## PROBLEM DETAILS
For the entries that follow, report how many lines include the word "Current" and add nothing.

## GIVEN ENTRIES
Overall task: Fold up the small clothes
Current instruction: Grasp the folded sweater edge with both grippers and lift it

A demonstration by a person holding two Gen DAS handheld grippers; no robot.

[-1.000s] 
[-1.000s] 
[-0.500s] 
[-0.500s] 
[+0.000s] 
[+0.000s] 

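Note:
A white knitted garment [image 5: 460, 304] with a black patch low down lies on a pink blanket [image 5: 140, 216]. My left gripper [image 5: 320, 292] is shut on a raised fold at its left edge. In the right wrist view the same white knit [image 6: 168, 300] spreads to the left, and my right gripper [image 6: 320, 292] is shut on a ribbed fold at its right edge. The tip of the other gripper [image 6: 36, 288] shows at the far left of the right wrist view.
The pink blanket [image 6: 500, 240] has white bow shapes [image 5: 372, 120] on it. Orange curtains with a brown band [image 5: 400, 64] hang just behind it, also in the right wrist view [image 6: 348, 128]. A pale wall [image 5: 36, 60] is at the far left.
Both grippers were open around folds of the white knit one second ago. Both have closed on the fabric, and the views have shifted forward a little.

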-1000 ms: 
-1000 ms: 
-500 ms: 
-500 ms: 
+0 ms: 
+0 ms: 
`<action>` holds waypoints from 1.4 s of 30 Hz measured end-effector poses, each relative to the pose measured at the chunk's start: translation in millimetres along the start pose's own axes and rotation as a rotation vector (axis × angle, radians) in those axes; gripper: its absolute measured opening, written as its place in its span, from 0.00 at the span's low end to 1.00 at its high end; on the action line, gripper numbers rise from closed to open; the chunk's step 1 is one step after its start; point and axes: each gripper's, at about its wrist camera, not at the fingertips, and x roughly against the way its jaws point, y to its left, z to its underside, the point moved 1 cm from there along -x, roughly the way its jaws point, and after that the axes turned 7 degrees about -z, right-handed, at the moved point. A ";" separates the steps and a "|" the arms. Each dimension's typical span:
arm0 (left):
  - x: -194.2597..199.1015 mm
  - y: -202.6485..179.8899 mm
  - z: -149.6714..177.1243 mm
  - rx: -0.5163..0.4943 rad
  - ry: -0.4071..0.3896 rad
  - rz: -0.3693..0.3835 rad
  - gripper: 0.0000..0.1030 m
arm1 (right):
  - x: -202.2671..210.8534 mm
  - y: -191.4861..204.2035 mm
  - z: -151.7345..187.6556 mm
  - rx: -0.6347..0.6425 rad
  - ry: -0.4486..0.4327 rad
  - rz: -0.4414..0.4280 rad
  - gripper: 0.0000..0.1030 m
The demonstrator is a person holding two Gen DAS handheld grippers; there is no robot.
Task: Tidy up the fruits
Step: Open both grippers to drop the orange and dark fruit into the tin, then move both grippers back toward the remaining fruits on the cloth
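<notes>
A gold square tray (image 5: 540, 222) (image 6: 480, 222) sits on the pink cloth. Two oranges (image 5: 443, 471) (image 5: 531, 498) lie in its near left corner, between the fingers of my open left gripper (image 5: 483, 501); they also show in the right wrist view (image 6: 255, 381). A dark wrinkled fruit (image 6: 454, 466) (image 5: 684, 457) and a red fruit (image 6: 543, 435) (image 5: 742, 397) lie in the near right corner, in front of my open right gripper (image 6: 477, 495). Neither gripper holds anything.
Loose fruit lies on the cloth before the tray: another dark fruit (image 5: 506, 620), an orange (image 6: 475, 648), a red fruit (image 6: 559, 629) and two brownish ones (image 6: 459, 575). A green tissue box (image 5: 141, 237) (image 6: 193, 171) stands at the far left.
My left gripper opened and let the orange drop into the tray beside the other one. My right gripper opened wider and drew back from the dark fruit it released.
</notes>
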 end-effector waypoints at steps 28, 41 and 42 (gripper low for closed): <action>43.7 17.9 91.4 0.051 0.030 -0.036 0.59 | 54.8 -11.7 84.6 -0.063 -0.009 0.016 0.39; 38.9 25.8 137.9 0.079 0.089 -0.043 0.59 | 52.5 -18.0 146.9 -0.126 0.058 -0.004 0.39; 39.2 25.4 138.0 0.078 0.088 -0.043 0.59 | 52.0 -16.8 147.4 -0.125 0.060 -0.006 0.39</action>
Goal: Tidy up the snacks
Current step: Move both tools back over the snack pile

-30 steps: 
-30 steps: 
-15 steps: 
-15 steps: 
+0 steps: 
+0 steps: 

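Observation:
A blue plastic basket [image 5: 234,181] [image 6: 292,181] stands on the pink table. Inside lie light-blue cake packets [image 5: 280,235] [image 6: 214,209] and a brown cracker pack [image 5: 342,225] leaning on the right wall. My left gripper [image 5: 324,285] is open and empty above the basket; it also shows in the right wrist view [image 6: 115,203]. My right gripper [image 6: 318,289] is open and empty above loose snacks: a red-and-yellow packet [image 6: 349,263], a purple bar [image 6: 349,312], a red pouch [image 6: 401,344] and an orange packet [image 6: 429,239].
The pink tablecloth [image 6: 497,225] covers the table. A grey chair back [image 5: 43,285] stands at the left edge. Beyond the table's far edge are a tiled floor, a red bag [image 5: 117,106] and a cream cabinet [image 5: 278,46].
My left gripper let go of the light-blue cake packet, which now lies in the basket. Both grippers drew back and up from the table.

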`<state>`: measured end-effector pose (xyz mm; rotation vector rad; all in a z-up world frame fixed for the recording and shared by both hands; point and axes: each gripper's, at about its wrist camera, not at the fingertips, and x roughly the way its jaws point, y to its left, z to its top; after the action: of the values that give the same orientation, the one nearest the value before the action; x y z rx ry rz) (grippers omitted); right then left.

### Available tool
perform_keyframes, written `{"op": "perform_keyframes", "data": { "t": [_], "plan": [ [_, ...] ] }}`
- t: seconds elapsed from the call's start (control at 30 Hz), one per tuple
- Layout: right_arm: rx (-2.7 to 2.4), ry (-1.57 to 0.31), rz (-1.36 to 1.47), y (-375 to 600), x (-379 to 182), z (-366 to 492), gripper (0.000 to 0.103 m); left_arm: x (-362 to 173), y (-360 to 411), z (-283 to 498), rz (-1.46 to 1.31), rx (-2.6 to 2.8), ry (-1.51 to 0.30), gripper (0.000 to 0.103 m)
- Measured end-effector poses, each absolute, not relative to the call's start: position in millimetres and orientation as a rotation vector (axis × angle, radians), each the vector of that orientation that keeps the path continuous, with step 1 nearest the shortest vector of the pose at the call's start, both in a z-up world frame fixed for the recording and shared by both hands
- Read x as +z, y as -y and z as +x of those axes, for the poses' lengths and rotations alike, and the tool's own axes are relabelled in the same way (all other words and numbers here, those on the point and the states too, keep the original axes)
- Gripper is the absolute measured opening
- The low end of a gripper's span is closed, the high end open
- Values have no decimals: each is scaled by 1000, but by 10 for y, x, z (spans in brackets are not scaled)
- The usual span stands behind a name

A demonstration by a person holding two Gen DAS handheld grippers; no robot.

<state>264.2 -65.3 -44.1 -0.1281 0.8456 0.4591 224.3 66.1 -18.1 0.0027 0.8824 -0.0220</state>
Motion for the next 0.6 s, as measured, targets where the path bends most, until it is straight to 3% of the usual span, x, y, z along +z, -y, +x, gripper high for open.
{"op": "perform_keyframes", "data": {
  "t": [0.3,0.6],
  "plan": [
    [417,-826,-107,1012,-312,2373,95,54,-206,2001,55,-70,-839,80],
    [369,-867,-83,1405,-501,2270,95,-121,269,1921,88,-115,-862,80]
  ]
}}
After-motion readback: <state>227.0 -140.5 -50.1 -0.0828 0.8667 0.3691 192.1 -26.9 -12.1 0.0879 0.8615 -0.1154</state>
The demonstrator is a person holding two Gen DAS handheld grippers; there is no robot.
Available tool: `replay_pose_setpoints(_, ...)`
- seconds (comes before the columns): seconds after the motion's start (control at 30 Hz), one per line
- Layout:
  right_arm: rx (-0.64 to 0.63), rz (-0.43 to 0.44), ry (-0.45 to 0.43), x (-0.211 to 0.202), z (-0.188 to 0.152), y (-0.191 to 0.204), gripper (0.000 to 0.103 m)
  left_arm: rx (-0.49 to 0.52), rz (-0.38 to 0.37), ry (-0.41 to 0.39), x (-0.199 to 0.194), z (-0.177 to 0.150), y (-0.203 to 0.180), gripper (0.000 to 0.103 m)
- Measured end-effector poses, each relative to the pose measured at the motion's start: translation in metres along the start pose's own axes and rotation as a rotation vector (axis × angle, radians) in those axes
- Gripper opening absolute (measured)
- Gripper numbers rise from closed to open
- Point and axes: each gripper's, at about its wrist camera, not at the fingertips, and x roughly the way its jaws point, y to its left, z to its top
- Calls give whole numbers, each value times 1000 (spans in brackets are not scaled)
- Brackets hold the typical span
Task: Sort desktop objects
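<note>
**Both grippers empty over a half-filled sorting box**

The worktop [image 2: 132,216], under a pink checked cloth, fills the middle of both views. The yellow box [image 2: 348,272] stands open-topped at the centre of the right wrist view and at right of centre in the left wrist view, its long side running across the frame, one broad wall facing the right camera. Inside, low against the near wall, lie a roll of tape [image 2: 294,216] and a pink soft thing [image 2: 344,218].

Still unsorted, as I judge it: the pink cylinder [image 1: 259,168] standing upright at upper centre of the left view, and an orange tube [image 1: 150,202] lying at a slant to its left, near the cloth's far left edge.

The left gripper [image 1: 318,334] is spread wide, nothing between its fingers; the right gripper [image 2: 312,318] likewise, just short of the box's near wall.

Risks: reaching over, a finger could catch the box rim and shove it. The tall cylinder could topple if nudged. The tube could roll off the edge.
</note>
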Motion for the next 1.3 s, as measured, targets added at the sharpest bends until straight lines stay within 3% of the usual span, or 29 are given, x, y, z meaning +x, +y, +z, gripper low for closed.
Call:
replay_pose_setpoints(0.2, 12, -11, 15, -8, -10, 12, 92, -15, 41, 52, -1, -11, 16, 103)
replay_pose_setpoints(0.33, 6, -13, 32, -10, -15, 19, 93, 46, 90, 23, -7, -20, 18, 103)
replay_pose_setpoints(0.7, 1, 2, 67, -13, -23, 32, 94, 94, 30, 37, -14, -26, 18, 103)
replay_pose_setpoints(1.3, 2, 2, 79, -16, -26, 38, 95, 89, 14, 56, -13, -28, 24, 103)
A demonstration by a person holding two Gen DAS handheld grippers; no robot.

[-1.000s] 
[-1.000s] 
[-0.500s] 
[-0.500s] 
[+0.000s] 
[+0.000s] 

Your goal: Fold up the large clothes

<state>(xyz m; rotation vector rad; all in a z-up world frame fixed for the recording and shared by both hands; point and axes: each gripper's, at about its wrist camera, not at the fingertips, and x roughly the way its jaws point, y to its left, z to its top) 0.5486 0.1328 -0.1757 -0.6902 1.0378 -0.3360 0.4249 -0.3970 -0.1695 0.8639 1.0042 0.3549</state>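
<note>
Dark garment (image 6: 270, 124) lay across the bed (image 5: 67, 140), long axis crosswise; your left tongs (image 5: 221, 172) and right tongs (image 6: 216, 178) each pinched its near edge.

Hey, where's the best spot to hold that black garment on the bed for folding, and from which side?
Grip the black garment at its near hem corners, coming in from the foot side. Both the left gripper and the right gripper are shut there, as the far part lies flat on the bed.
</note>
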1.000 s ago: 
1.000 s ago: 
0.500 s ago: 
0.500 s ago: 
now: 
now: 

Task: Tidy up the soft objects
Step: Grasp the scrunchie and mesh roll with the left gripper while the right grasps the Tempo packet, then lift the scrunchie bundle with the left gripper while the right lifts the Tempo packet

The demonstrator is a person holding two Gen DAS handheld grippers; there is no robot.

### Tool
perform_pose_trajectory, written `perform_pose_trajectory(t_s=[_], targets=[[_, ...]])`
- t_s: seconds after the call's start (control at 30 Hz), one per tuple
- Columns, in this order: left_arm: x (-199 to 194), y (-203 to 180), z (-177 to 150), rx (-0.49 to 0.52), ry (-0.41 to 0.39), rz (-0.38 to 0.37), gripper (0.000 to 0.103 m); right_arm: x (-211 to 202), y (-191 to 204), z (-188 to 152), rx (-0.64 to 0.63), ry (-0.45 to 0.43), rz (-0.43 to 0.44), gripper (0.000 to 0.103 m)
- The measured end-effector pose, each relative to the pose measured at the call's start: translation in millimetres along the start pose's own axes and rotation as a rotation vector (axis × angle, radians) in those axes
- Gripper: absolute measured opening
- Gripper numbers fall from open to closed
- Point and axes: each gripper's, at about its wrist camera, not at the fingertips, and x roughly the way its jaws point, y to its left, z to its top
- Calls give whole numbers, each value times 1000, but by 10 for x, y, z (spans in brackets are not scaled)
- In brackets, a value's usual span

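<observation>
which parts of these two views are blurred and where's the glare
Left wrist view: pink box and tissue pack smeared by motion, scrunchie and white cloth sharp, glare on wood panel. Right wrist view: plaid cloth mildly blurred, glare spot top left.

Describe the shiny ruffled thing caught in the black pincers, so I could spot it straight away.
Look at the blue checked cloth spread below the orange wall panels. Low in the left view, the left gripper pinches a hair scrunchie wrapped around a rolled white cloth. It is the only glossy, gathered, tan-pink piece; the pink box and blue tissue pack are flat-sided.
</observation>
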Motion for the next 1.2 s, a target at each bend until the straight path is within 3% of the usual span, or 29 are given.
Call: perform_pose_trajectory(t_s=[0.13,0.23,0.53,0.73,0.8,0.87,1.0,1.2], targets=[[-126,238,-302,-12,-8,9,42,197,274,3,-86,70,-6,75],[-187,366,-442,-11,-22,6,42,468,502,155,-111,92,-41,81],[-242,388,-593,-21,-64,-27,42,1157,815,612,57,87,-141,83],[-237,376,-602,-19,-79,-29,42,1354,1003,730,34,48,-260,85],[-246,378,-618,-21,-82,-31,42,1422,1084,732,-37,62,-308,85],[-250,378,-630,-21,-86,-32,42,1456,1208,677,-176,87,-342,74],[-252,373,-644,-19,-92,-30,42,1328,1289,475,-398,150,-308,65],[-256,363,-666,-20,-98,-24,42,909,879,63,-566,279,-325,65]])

## ANSWER TO THIS EXERCISE
2